• Work request:
Would you write out all of the data exactly as it appears below?

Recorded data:
↓

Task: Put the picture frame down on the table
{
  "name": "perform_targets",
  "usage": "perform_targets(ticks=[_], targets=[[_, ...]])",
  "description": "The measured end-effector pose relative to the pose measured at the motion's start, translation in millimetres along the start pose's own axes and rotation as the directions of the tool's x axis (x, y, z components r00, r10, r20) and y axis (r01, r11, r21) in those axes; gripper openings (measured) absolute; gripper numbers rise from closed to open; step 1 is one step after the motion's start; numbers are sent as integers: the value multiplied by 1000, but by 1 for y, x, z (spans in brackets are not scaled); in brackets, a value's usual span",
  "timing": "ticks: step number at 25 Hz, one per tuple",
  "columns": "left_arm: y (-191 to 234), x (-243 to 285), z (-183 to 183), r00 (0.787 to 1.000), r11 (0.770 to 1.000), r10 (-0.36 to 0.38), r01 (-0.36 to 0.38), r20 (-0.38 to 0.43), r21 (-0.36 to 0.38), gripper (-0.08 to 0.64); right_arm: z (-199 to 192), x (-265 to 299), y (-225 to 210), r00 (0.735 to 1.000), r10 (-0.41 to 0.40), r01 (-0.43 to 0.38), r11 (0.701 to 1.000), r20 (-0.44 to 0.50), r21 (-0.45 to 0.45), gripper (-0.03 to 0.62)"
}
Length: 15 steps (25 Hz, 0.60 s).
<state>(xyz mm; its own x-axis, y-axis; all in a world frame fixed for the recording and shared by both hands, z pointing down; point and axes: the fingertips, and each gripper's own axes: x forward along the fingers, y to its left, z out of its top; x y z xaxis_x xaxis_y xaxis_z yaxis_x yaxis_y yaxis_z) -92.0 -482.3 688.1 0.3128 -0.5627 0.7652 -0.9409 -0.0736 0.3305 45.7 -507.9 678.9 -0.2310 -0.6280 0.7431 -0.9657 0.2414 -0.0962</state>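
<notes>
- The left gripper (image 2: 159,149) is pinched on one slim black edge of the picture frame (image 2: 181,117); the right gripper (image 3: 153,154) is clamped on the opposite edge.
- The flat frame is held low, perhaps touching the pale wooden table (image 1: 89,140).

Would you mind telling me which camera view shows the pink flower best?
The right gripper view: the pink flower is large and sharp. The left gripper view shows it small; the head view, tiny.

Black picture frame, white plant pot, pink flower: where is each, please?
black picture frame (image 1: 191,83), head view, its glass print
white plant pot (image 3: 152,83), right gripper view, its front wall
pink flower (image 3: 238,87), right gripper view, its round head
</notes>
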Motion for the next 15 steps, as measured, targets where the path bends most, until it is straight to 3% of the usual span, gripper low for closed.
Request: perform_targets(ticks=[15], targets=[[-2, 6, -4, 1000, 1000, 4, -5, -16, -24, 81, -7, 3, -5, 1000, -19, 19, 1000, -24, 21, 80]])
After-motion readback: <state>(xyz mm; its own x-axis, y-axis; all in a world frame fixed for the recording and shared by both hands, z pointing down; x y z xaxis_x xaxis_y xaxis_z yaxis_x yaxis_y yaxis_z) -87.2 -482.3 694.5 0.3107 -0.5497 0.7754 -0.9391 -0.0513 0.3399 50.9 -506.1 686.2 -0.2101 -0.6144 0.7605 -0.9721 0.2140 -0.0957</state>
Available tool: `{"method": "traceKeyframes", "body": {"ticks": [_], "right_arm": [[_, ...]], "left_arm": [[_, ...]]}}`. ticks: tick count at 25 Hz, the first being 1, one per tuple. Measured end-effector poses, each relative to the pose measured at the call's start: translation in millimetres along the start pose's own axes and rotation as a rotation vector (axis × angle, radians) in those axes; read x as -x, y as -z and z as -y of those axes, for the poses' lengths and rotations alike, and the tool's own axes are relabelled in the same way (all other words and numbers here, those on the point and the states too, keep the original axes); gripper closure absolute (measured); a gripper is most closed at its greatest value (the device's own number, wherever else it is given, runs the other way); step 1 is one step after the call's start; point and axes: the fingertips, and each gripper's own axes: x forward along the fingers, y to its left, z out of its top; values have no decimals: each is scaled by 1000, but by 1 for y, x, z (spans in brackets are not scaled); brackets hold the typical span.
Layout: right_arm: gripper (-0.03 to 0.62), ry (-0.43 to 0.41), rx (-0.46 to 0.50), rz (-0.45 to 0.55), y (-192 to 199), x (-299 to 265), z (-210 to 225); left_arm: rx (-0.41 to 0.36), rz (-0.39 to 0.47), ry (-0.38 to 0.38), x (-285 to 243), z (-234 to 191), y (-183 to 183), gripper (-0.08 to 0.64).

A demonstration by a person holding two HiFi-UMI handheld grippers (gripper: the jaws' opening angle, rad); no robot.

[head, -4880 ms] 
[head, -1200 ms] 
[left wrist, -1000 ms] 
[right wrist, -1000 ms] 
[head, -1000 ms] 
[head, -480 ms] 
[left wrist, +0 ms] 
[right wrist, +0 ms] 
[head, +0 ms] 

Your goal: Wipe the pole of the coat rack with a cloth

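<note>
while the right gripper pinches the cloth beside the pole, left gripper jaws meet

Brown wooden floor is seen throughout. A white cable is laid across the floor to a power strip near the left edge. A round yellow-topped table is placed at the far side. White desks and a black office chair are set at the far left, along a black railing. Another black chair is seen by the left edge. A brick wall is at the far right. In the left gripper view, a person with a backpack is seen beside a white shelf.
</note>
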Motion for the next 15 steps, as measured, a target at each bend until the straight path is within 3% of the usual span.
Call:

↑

• Task result:
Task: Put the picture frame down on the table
{
  "name": "perform_targets",
  "usage": "perform_targets(ticks=[_], targets=[[_, ...]])",
  "description": "The measured end-effector pose relative to the pose measured at the motion's start, translation in millimetres along the start pose's own axes and rotation as the directions of the tool's x axis (x, y, z components r00, r10, r20) and y axis (r01, r11, r21) in those axes; gripper openings (measured) absolute; gripper numbers rise from closed to open; step 1 is one step after the motion's start; numbers are sent as integers: the value multiplied by 1000, but by 1 for y, x, z (spans in brackets are not scaled); in brackets, a value's usual span",
  "timing": "ticks: step number at 25 Hz, one per tuple",
  "columns": "left_arm: y (-191 to 234), x (-243 to 285), z (-183 to 183), r00 (0.787 to 1.000), r11 (0.770 to 1.000), r10 (-0.36 to 0.38), r01 (-0.36 to 0.38), r20 (-0.38 to 0.43), r21 (-0.36 to 0.38), gripper (-0.08 to 0.64); right_arm: z (-199 to 192), x (-265 to 299), y (-225 to 210), r00 (0.735 to 1.000), r10 (-0.41 to 0.40), r01 (-0.43 to 0.38), r11 (0.701 to 1.000), r20 (-0.44 to 0.50), r21 (-0.45 to 0.45), gripper (-0.03 to 0.62)"
}
Length: 15 steps (25 Hz, 0.60 s).
<state>(xyz mm; its own x-axis, y-axis; all in a world frame fixed for the recording and shared by both hands, z pointing down; point and axes: the fingertips, and each gripper's own axes: x forward along the fingers, y to its left, z out of its top; x y z xaxis_x xaxis_y xaxis_z yaxis_x yaxis_y yaxis_z) -92.0 -482.3 688.1 0.3128 -0.5627 0.7652 -0.9409 -0.0736 0.3305 45.7 -507.9 678.9 -0.2310 -0.6280 0.7431 -0.9657 0.2414 -0.0962</state>
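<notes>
- The left gripper (image 2: 159,149) is pinched on one slim black edge of the picture frame (image 2: 181,117); the right gripper (image 3: 153,154) is clamped on the opposite edge.
- The flat frame is held low, perhaps touching the pale wooden table (image 1: 89,140).

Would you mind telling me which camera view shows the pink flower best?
The right gripper view: the pink flower is large and sharp. The left gripper view shows it small; the head view, tiny.

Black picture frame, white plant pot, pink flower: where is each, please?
black picture frame (image 1: 191,83), head view, its glass print
white plant pot (image 3: 152,83), right gripper view, its front wall
pink flower (image 3: 238,87), right gripper view, its round head
</notes>
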Motion for the next 15 steps, as measured, targets where the path bends most, until it is straight to 3% of the usual span, gripper low for closed.
Request: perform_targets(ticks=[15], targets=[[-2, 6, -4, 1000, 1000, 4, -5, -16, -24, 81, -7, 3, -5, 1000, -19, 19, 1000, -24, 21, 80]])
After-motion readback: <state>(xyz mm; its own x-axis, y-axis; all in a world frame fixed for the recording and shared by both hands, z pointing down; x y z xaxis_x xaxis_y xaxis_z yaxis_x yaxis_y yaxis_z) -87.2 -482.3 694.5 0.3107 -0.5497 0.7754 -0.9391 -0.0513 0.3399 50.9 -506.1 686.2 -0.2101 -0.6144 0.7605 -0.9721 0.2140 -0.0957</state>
Available tool: `{"method": "traceKeyframes", "body": {"ticks": [_], "right_arm": [[_, ...]], "left_arm": [[_, ...]]}}`. ticks: tick count at 25 Hz, the first being 1, one per tuple. Measured end-effector poses, each relative to the pose measured at the call's start: translation in millimetres along the start pose's own axes and rotation as a rotation vector (axis × angle, radians) in those axes; read x as -x, y as -z and z as -y of those axes, for the poses' lengths and rotations alike, and the tool's own axes are relabelled in the same way (all other words and numbers here, those on the point and the states too, keep the original axes); gripper closure absolute (measured); a gripper is most closed at its greatest value (the device's own number, wherever else it is given, runs the other way); step 1 is one step after the call's start; point and axes: the fingertips, and each gripper's own axes: x forward along the fingers, y to its left, z out of its top; values have no decimals: each is scaled by 1000, but by 1 for y, x, z (spans in brackets are not scaled); brackets hold the typical span.
Layout: right_arm: gripper (-0.03 to 0.62), ry (-0.43 to 0.41), rx (-0.46 to 0.50), rz (-0.45 to 0.55), y (-192 to 199), x (-299 to 265), z (-210 to 225); left_arm: rx (-0.41 to 0.36), rz (-0.39 to 0.47), ry (-0.38 to 0.38), x (-285 to 243), z (-234 to 191), y (-183 to 183), gripper (-0.08 to 0.64).

A demonstration by a person holding two HiFi-UMI handheld grippers (gripper: the jaws' opening angle, rad); no robot.

[head, -4880 ms] 
[head, -1200 ms] 
[left wrist, -1000 ms] 
[right wrist, -1000 ms] 
[head, -1000 ms] 
[head, -480 ms] 
[left wrist, +0 ms] 
[right wrist, +0 ms] 
[head, +0 ms] 

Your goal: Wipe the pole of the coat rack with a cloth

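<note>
while the right gripper pinches the cloth beside the pole, left gripper jaws meet

Brown wooden floor is seen throughout. A white cable is laid across the floor to a power strip near the left edge. A round yellow-topped table is placed at the far side. White desks and a black office chair are set at the far left, along a black railing. Another black chair is seen by the left edge. A brick wall is at the far right. In the left gripper view, a person with a backpack is seen beside a white shelf.
</note>
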Motion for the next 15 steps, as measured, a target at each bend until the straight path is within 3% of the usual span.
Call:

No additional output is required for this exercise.